TASK TO CARRY OUT — The data below should be printed in full, exactly, and without any of its images.

==========

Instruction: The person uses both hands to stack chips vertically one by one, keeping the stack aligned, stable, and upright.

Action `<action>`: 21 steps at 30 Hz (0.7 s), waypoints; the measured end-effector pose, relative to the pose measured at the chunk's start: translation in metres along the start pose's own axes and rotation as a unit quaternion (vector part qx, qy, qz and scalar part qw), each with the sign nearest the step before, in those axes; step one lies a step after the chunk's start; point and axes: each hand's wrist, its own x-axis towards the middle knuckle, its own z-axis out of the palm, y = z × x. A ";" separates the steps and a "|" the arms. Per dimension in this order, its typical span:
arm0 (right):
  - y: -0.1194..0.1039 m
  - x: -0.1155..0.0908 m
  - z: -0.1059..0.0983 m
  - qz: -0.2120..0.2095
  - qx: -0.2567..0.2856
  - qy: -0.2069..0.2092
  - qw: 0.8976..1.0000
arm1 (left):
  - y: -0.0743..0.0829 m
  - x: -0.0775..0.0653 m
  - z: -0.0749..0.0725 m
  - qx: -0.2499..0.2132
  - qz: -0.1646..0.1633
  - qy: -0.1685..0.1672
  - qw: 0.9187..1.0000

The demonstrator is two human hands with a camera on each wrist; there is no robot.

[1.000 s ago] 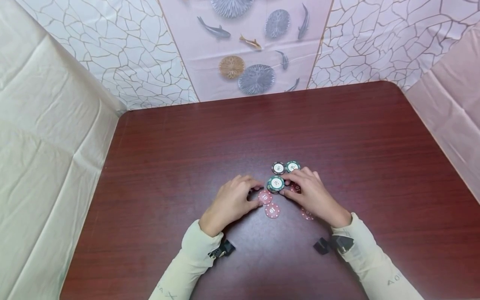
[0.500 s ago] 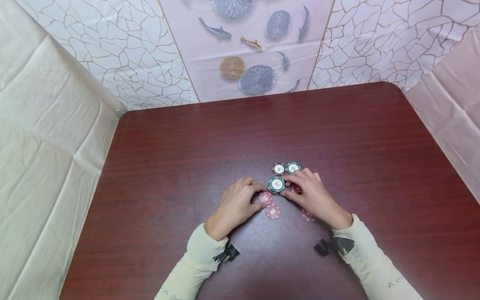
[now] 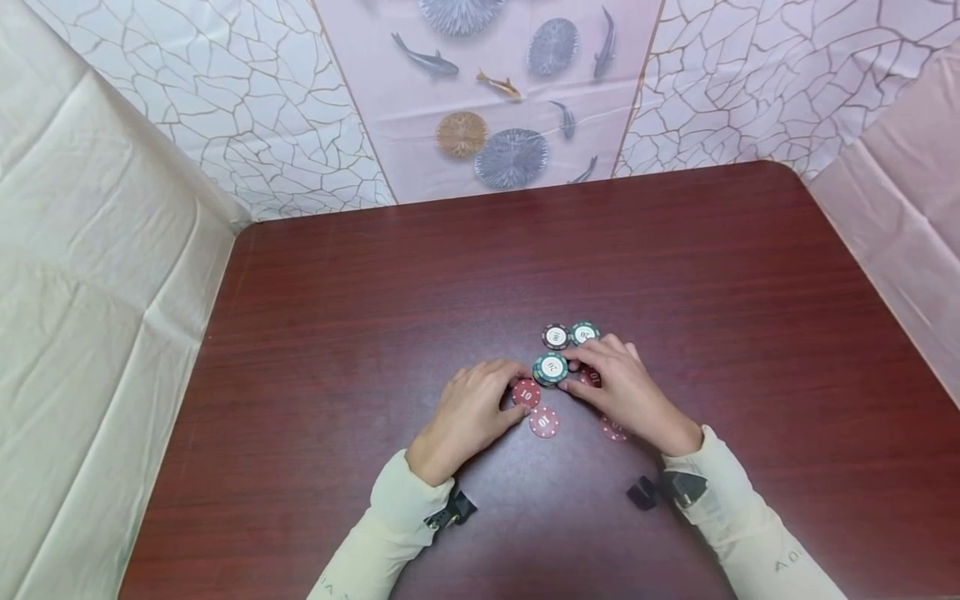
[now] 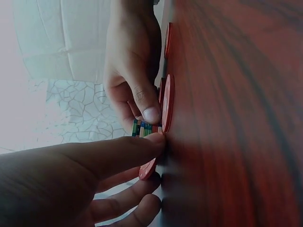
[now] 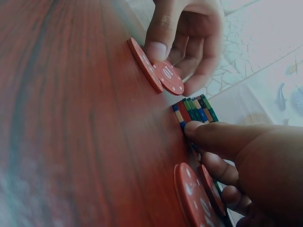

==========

SOLUTION FOR THIS TASK —
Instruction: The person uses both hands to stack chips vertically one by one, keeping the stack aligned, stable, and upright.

Action `<action>`: 21 steps at 30 Hz (0.7 s), waypoints; the measured end-effector pose, relative to the pose measured at the chunk's start: translation in metres along the start pose's own axes and rotation as a unit quaternion (vector part qx, qy, qz and scalar part qw), each with the sign nearest the step before, in those axes; step one lies a step after the chunk's start; point and axes: each hand's wrist, its own x-axis towards the middle knuckle, its own z-axis out of the palm, y = z × x. A ";" separates the steps and a "|" the arms. Per dimension in this order, its typical span:
arm0 (right):
  - y: -0.1194..0.1039 m
  - x: -0.1155..0.0908 m
  - z: -0.1059..0.0983 m
  - qz: -0.2120..0.2095
  - qx: -0.2567..0.2856
  - qy: -0.2069..0.2092
  - qw: 0.8976..1.0000
arm1 (left):
  - y: -0.0743..0.0829 m
  - x: -0.0775..0.0653 m
  - z: -0.0749..0.0725 m
  - qx: -0.2499..0.2132
  - qz: -0.1646..0.1633
  - qy: -0.1685..0.1672
  - qw: 0.9187..1.0000

The demonstrator is two human hands with a camera on each wrist; there is no robot.

[1.000 s ago] 
[0.500 s ago] 
[now] 
[now] 
[now] 

The exercise asks for nothing further.